▶ **Required work**:
What is the number of lines in the listing below that include the string "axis"? Answer with that number alone.

%%

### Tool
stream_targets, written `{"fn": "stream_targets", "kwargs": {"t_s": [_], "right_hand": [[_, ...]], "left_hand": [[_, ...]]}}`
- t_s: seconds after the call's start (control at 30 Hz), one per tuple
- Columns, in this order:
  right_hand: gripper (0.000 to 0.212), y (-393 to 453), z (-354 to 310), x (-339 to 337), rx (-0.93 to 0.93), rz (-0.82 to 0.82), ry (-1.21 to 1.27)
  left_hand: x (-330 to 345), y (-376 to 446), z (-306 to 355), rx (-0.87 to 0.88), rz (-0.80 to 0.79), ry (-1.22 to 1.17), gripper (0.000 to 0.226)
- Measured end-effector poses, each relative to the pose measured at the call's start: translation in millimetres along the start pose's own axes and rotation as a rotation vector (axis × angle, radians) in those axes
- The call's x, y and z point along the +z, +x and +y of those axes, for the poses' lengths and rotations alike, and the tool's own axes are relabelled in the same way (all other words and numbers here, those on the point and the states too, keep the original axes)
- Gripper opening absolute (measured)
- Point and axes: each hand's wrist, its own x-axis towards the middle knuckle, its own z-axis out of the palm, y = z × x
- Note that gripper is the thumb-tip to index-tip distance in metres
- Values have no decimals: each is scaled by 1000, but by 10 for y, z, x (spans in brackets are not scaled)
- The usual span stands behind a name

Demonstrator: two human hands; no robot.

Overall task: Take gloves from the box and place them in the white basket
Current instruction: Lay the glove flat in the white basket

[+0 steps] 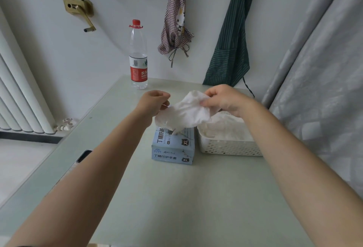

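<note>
A pale blue glove box (172,148) marked XL lies on the table's middle. Right beside it stands the white perforated basket (225,146) with white gloves (225,127) piled inside. A white glove (188,113) hangs stretched in the air above the box, its lower end reaching the box's opening. My left hand (153,100) pinches the glove's left edge. My right hand (222,99) pinches its upper right end, above the basket's far left corner.
A water bottle (138,56) with a red cap stands at the table's back edge. A dark phone (83,156) lies near the left edge, partly hidden by my left forearm. Two aprons hang on the wall behind. A grey curtain runs along the right side.
</note>
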Motion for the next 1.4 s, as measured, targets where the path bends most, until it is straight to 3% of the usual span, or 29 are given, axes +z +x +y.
{"fn": "stream_targets", "kwargs": {"t_s": [0.07, 0.17, 0.27, 0.33, 0.47, 0.6, 0.7, 0.8, 0.97, 1.13, 1.2, 1.27, 1.4], "right_hand": [[19, -35, -42, -47, -18, 31, 15], [17, -115, -169, -32, -76, -46, -53], [12, -171, -276, 27, -107, -21, -127], [11, -205, -292, 15, -102, 12, -141], [26, -282, -212, -118, -75, 79, -96], [14, -326, -199, -177, -116, 215, 66], [6, -387, -306, -144, -176, 317, 109], [6, -413, -430, -41, -223, 336, 76], [8, -392, -579, 9, -211, 420, 135], [10, -274, -596, -17, -145, 529, 211], [11, -202, -579, 11, -131, 518, 182], [19, -135, -559, 51, -130, 460, 140], [20, -26, -585, 157, -201, 272, 29]], "left_hand": [[23, -57, 74, 68, -47, -5, 13], [98, -162, 219, 247, -252, 92, 35], [220, -261, 349, 267, -434, 217, 46], [236, -274, 355, 226, -419, 237, 35], [158, -273, 279, 211, -239, 215, 3], [151, -303, 307, 154, -105, 162, 20], [199, -424, 423, 153, -276, 74, 23], [254, -515, 501, 275, -406, 110, 35], [282, -489, 466, 305, -296, 190, 23], [121, -325, 254, 106, -197, 160, 17], [44, -225, 156, 17, -140, 214, 17], [-12, -171, 119, 6, -186, 337, 24], [-49, -101, 193, 207, -372, 116, 54]]}}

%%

▶ **Exercise response**:
2